Zu einem spannenden Rennen zwischen zwei unterschiedlichen gesellschaftspolitischen Projekten könnte die Stichwahl bei den tschechischen Präsidentenwahlen in zwei Wochen werden. Für politische Beobachter überraschend hat es der “schwarz-gelbe” Kandidat Karl Schwarzenberg von der konservativ-liberalen Partei Top 09 in die zweite Runde gegen den linken Sozialdemokraten Miloš Zeman geschafft. Der 75-jährige amtierende Außenminister und Vizeministerpräsident Schwarzenberg kam mit 23 Prozent knapp hinter dem Ex-Ministerpräsidenten der sozialdemokratische CSSD zu liegen. Die Kandidaten der beiden “Systemparteien”, Přemysl Sobotka von der konservativen ODS und Jiří Dienstbier junior, offizieller Kandidat der CSSD, sind mit 2,6 bzw. 16 Prozent abgeschlagen. Auch der ehemalige parteilose linke Ministerpräsident Jan Fischer kam nur auf 16 Prozent. Damit hat die “vereinigte” Linke zwar auf dem Papier die Mehrheit, in der zweiten Runde könnte sich aber trotzdem der Adelige Schwarzenberg durchsetzen.
Schwarzenberg möchte altes System ablösen
Bereits 2010 ließ Karl Schwarzenberg aufhorchen, als er mit seiner neu gegründeten Partei Top 09 auf Anhieb 16,7 Prozent der Stimmen erreichte. Schwarzenberg formulierte zum Auftakt des Wahlkampfs für die zweite Runde, Zeman sei ein “Mann der Vergangenheit”. Entscheidend wird sein, ob es Schwarzenberg, der sich klar gegen CSSD und ODS im Wahlkampf positioniert hat, gelingt, auch jenen Flügel in den bürgerlichen Parteien für sich zu gewinnen, die einen engagierteren Kurs gegen Brüssel und die Europäische Union fordern. Hier hatte der derzeitige konservative Amtsinhaber Vaclav Klaus bisher zahlreiche Schwerpunkte gesetzt. Demgegenüber gilt Schwarzenberg aber als EU-freundlich, was dem nationalen Lager missfallen könnte.
Was bedeutet neue Präsidentschaft für sudetendeutsche Vertriebene?
Mit Spannung blicken auch die sudetendeutschen Vertriebenen Richtung Prag.
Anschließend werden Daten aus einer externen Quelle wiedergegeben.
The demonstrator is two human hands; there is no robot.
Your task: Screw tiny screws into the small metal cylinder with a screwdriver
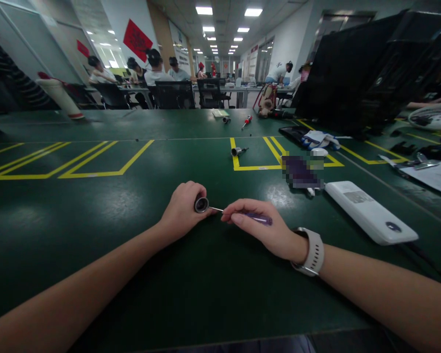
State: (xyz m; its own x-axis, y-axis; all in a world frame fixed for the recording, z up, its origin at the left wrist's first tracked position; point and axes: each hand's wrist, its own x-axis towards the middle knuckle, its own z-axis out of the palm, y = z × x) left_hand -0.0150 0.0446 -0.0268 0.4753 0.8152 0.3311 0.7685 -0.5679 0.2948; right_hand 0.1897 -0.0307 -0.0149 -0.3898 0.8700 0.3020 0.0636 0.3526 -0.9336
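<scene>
My left hand (184,208) is closed around a small round metal part (201,204) with a hollow, cup-like end turned toward me. A screwdriver with a purple see-through handle (259,217) lies in the grip of my right hand (257,220). Its thin shaft (216,209) points left and reaches the side of the metal part; whether the tip sits in a screw there is hidden by my left fingers. Both hands are low over the green table (191,289).
A similar metal part (237,152) lies ahead by the yellow tape, another (226,120) farther back near a red screwdriver (247,121). To the right are a white power bank-like box (369,211), a blurred-out dark object (300,171), gloves (319,139) and a clipboard (431,171).
</scene>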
In seiner Zeit als Berater des ehemaligen Staatspräsidenten Vaclav Havel bzw. als Außenminister und Vizeregierungschef setzten die Vertriebenen immer wieder Hoffnungen in Schwarzenberg, eine Abschaffung der Benesch-Dekrete umzusetzen. Hier setzte dieser aber keinerlei Akzente und hielt am Status quo fest. Eine eindeutig negative Haltung gegen die Sudetendeutschen nimmt seit vielen Jahren der linke Miloš Zeman ein. 2002 bezeichnete er die Sudetendeutschen als “fünfte Kolonne Hitlers” und verteidigte die Vertreibung der deutschen Volksgruppe im Jahr 1945 durch die Tschechen ausdrücklich. Zeman damals: Die Sudetendeutschen hätten viele Jahre heim ins Reich gewollt, das habe man ihnen nach dem Zweiten Weltkrieg erfüllt.